Work required:
The lines to copy are those in the listing below that contain the word "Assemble".

Supplied material:

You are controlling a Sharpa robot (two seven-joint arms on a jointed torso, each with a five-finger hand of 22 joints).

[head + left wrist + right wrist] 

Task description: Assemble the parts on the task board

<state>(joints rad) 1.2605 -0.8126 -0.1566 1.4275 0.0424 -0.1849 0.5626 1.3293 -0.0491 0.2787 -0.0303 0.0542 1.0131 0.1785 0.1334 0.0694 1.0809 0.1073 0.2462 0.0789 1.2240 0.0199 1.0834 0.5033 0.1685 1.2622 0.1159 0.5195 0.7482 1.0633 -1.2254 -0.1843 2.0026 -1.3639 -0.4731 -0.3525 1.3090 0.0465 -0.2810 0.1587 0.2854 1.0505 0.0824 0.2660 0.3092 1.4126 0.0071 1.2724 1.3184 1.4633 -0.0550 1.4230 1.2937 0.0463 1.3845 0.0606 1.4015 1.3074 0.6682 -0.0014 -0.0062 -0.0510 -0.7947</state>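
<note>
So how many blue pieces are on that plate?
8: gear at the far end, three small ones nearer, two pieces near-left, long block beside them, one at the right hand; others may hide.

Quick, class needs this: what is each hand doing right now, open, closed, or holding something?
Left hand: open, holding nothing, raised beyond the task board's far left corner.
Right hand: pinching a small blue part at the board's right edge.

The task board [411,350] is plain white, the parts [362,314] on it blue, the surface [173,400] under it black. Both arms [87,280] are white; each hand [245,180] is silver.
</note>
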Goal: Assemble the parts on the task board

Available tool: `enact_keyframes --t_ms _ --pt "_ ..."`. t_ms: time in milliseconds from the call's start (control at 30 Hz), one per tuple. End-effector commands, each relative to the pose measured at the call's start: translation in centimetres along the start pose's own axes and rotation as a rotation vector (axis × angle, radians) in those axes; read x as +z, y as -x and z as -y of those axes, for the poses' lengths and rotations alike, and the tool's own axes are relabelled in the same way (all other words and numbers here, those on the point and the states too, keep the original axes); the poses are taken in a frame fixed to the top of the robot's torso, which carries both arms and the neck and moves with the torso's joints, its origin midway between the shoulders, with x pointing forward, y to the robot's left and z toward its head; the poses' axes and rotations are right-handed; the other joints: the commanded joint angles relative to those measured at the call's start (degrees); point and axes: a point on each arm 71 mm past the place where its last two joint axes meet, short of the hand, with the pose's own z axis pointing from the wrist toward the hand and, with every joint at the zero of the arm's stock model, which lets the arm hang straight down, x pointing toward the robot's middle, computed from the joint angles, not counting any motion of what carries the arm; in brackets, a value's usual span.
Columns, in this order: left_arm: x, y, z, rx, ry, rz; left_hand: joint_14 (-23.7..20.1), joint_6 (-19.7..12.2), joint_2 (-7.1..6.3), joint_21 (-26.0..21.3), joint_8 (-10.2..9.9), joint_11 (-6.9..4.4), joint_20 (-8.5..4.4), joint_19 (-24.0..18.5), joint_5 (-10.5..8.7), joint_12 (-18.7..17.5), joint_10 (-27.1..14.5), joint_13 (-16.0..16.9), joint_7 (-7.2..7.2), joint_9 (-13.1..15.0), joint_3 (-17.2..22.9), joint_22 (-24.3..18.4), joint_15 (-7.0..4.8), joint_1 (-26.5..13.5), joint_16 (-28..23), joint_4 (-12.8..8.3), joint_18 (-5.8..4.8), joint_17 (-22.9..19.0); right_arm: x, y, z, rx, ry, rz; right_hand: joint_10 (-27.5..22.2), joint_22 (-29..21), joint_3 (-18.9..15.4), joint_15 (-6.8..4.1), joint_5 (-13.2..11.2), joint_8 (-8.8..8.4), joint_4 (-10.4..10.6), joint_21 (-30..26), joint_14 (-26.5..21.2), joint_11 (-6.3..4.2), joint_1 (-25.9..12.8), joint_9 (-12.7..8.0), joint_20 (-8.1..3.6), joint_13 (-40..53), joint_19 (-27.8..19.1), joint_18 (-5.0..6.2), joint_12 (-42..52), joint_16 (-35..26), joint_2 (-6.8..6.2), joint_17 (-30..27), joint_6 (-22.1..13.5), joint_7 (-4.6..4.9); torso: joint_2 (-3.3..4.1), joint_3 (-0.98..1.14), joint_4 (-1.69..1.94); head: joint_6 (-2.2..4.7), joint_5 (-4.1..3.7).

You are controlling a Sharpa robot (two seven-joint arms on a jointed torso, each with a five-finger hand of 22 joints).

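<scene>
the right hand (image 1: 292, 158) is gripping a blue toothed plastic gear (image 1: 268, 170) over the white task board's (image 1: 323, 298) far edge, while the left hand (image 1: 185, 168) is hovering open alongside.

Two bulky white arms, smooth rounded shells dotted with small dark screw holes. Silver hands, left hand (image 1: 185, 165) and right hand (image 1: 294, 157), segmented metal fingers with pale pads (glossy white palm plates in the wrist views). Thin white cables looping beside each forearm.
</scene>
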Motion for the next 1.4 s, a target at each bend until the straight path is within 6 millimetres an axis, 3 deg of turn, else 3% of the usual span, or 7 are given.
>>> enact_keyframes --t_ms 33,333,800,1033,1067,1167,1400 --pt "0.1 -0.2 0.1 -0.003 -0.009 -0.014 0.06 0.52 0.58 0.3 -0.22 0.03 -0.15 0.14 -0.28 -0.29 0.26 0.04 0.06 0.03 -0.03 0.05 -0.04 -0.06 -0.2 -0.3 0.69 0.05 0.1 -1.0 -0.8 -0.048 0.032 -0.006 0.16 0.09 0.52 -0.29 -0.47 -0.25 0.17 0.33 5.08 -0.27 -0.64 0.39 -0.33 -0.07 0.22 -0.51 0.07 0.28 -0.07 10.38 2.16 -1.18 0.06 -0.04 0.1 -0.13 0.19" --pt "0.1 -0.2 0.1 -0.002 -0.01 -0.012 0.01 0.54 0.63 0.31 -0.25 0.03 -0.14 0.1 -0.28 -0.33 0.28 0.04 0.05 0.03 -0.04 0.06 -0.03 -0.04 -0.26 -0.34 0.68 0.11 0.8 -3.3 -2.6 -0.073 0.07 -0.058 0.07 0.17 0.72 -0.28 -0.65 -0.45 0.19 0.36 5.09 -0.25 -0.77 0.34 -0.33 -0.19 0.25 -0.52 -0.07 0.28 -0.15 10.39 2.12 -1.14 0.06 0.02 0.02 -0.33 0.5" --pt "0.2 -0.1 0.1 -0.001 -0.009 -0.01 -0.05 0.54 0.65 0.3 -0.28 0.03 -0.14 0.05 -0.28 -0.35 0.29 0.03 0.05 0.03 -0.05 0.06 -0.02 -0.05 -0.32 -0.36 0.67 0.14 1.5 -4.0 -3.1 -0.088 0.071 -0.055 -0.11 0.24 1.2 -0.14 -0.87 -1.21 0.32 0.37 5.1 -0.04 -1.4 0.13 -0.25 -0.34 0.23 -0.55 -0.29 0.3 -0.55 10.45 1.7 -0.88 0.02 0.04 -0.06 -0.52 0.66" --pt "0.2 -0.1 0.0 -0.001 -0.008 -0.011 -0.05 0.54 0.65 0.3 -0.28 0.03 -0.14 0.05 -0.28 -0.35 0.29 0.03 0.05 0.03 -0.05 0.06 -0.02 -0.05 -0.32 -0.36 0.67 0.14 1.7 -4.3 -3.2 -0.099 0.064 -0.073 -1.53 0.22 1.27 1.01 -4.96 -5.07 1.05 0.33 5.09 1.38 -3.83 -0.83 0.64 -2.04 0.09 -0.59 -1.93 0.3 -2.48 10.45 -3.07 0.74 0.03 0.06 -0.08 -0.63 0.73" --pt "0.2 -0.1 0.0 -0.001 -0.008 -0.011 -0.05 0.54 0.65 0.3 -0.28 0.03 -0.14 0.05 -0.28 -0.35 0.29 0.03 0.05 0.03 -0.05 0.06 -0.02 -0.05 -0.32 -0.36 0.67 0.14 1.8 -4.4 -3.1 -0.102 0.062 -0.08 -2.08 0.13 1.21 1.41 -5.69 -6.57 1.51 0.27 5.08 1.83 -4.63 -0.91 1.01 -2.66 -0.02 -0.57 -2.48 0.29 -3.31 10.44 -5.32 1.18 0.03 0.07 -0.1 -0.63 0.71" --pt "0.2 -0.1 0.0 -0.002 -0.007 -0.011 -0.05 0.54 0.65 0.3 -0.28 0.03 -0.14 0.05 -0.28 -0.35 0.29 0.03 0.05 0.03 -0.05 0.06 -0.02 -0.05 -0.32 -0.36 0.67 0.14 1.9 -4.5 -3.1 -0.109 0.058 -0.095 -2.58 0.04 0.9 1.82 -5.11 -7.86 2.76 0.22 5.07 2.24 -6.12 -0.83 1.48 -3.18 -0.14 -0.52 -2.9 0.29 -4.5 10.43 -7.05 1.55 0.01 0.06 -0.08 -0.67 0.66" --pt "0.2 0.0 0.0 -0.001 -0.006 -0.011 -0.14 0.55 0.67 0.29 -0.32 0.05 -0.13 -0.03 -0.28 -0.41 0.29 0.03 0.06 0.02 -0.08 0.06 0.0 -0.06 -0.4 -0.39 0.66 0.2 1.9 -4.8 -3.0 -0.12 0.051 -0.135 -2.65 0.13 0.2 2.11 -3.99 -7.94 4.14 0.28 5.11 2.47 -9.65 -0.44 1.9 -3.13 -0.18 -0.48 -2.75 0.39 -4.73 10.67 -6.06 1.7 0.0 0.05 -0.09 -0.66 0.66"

Answer to this problem:
Task description: Assemble the parts on the task board
Goal: Assemble the parts on the task board

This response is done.